» What to produce
After finding the line that holds "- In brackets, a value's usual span" below, set down that line and the rest through the final one exactly, leaving the pictures out.

====== Provided data

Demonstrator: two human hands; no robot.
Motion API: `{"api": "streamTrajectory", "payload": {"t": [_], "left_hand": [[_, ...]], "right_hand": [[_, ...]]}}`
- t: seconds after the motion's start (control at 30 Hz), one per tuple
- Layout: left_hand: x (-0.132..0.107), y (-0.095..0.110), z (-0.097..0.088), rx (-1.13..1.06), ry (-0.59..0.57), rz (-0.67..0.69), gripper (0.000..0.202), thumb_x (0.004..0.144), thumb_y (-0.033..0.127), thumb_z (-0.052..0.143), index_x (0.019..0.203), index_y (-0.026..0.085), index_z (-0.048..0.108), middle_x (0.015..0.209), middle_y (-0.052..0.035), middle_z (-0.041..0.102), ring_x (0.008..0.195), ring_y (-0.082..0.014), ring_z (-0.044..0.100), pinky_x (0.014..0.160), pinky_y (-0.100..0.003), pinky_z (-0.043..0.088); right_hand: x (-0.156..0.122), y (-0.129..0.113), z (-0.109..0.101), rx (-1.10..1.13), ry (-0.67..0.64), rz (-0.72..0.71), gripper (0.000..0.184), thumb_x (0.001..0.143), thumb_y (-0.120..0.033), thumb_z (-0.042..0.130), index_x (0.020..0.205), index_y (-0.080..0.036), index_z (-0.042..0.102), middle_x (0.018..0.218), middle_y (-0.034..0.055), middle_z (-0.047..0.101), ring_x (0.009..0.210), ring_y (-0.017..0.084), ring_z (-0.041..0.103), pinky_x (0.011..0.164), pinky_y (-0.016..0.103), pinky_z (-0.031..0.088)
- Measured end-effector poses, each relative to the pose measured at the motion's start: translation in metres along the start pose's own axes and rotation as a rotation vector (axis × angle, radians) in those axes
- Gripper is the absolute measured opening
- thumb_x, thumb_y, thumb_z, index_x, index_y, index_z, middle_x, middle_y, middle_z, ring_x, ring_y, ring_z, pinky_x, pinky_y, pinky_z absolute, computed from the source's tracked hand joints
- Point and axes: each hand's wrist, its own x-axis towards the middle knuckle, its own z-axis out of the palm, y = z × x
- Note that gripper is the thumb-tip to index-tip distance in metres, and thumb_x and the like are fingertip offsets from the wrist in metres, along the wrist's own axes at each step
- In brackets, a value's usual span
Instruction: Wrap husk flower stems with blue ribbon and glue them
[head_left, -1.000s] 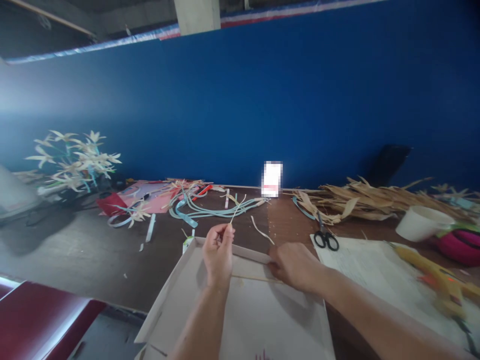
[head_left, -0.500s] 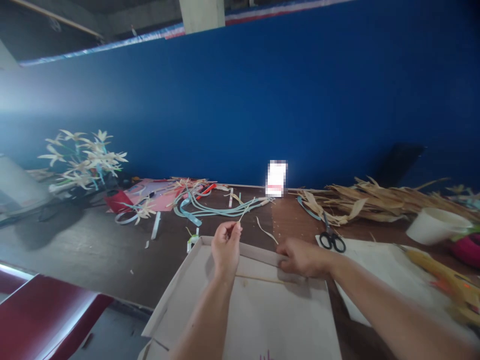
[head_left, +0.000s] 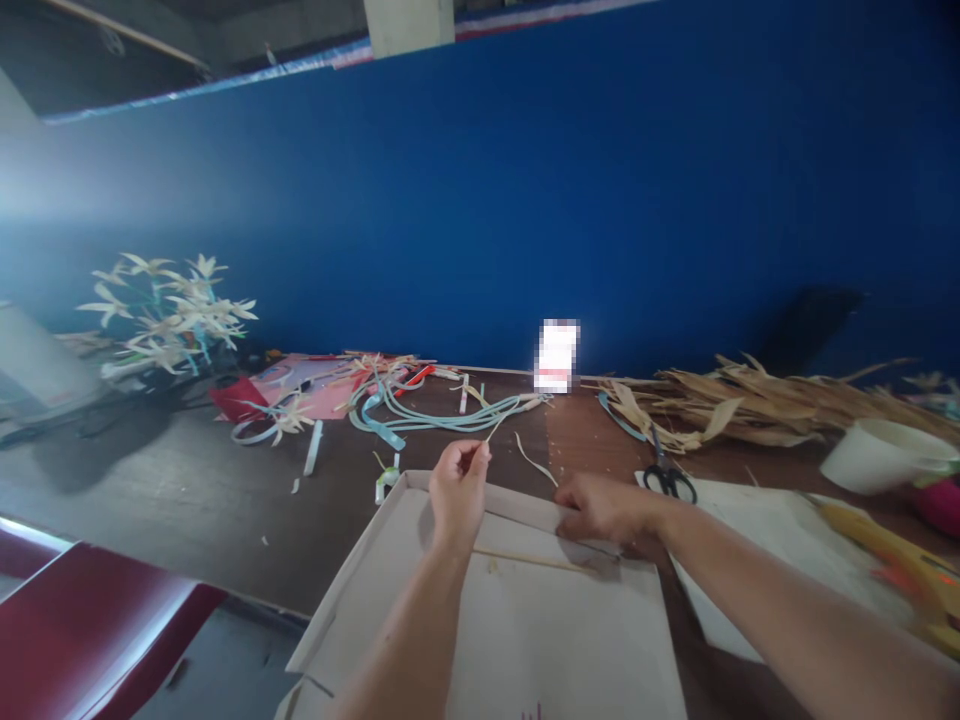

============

» Task solution
- In brackets, a value's usual span
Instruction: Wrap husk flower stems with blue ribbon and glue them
[head_left, -1.000s] 
[head_left, -0.500s] 
[head_left, +0.000s] 

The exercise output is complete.